People often make too much of “trolling.” It can be funny, but it isn’t really effective at anything except being funny, and claims to the contrary seem to me like people’s attempts to justify or rationalize their pre-existing interest in that sort of humor.
As far as I can remember (and as far as my impressions about such things are actually accurate), when my beliefs about things have changed, they’ve changed on account of two types of things: first, academic arguments (including stuff like scientific evidence), and second, repeated anecdotal evidence of people’s passions and preferences. By the latter, I mean that sometimes it’s not clear to me that something is important until I see how many people deeply care about it or how many people profess to be strongly affected by it. There’s rarely direct scientific/statistical evidence of how many people are affected by X, and how strongly, but that’s an immensely important type of information for forming one’s worldview, and can usually only be obtained by seeing a bunch of people say “I care about X” or whatever.

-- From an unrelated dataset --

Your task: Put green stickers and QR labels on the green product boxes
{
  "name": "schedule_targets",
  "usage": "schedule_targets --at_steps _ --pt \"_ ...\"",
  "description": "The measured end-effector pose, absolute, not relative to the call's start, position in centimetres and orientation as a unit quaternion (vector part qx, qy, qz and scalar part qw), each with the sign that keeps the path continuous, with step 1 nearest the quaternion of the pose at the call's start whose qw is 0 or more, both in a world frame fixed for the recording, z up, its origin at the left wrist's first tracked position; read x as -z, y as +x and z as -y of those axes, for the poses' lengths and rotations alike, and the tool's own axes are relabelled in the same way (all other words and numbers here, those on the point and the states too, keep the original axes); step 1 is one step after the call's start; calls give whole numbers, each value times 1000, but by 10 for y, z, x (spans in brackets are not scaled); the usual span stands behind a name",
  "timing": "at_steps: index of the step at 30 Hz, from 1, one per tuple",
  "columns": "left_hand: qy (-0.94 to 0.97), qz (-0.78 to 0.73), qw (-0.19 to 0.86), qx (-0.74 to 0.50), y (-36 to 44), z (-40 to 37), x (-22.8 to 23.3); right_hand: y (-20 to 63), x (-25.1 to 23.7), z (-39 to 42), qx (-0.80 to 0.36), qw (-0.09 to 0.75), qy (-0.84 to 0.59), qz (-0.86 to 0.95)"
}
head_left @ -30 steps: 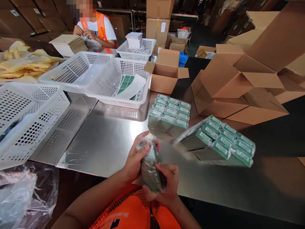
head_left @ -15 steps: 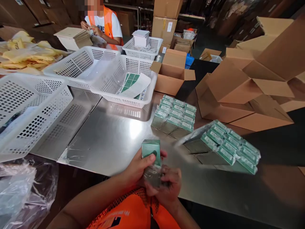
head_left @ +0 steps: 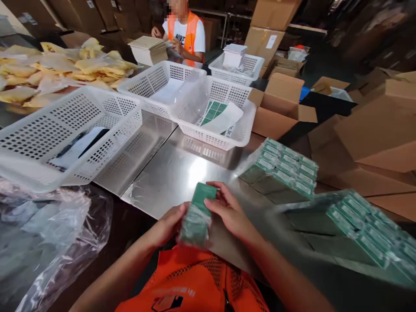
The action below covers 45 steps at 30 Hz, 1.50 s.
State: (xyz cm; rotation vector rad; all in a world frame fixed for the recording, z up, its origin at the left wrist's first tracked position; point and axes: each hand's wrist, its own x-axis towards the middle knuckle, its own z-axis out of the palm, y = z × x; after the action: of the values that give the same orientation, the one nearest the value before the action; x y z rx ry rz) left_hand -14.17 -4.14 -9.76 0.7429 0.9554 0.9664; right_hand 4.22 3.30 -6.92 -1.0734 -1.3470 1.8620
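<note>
A slim green box (head_left: 199, 212) is between my hands, close to my orange vest. Clear plastic film wraps its lower part, while the top end is bare. From the right side my right hand (head_left: 229, 211) grips the box, thumb across its front and fingers behind. My left hand (head_left: 170, 224) holds its left edge, with some fingers hidden. To the right stands a film-wrapped block of green boxes (head_left: 279, 169). A second wrapped block (head_left: 364, 232) lies nearer, at the right edge. Both rest on the metal table (head_left: 156, 182).
White baskets stand at the left (head_left: 29, 143) and middle (head_left: 240, 138), one with green printed sheets (head_left: 214, 112). Behind them is an open carton (head_left: 276, 106). More cartons (head_left: 383, 134) crowd the right. Clear plastic bags (head_left: 58, 234) lie at lower left. A person in an orange vest (head_left: 191, 37) sits opposite.
The view has swung left. My right hand has moved from the film at the box's lower end up to its right side; my left hand has shifted down to the left edge. The film lies smoother.
</note>
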Motion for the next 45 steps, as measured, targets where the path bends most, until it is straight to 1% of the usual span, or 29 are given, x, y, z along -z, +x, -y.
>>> schedule_targets --at_steps 2,4,6,7,10,11,13,15,17,20,22,24,26,27,29,30,32,35,37,39,41,42,43,45 --pt "311 -492 647 -493 -165 53 105 5 73 -45 -727 309 -383 478" --pt "310 -537 566 -543 -186 67 109 -29 78 -53 -758 299 -361 453" --pt "341 -570 492 -562 -203 84 107 -58 84 -61 -761 300 -360 449" --pt "374 -578 469 -553 -209 93 104 -68 88 -66 -750 308 -369 455" --pt "487 -555 451 -502 -222 119 92 -87 103 -84 -697 336 -410 483" --pt "495 -543 452 -506 -224 125 88 -89 110 -89 -684 336 -419 493" --pt "438 -524 461 -566 -225 133 84 -91 123 -93 -660 326 -434 519" --pt "327 -489 499 -636 -222 132 85 -89 132 -88 -620 327 -454 550" --pt "228 -454 559 -656 -212 124 89 -84 135 -79 -543 344 -477 599" --pt "153 -492 619 -593 -186 109 99 -62 123 -69 -336 358 -473 732" --pt "159 -535 642 -526 -164 102 106 -35 105 -70 -181 352 -458 796" --pt "201 -544 666 -469 -145 96 111 2 83 -74 -43 346 -490 798" --pt "248 -522 682 -448 -130 91 113 43 65 -78 85 318 -561 759" --pt "268 -509 684 -450 -125 89 112 62 58 -80 129 293 -592 740" --pt "289 -482 689 -458 -115 82 109 93 54 -84 169 238 -623 726" --pt "294 -463 701 -456 -112 78 107 104 54 -86 170 216 -620 735" --pt "284 -425 734 -447 -105 68 103 117 59 -86 150 197 -589 769" --pt "198 -392 767 -468 -96 49 99 121 64 -79 86 215 -518 823" --pt "135 -404 763 -486 -90 34 99 118 64 -68 29 265 -476 838" --pt "129 -420 756 -485 -85 19 101 111 63 -50 -30 371 -475 797" --pt "152 -419 744 -498 -82 5 101 103 63 -28 -96 466 -508 718" --pt "159 -411 732 -519 -81 0 101 100 65 -16 -124 488 -526 686" --pt "162 -400 717 -547 -80 -5 100 96 68 -6 -148 491 -535 672" --pt "168 -385 683 -598 -77 -12 97 91 77 10 -173 470 -526 687"
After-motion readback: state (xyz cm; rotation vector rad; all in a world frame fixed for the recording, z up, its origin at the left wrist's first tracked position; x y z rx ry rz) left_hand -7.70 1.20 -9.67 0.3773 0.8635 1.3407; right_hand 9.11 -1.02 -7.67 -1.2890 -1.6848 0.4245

I think the second type of evidence I mentioned can often come in the form of conversations that go outside the bounds of academic debate, and this is one reason why people who say that their views “can only be changed by academic arguments” are missing something (and are probably kidding themselves, anyway). But the thing about trolling is that it is a uniquely terrible way of communicating that kind of information. Trolls come off as inherently unserious, their actual views made inaccessible by a constructed, often shifting facade. Trolling tends to work better the more extreme and seemingly absurd the troll’s opinions are – especially if those opinions are combined with some infuriating flashes of coherence or demonstrations of competence. So there’s no way to distinguish a troll who actually cares deeply about something you think no one gives a shit about from a troll who is just affecting to care deeply about something no one actually gives a shit about, because plenty of trolls really do the latter. As far as opening people’s minds to the spectrum of human experience goes, it is about as powerless a tactic as you could come up with.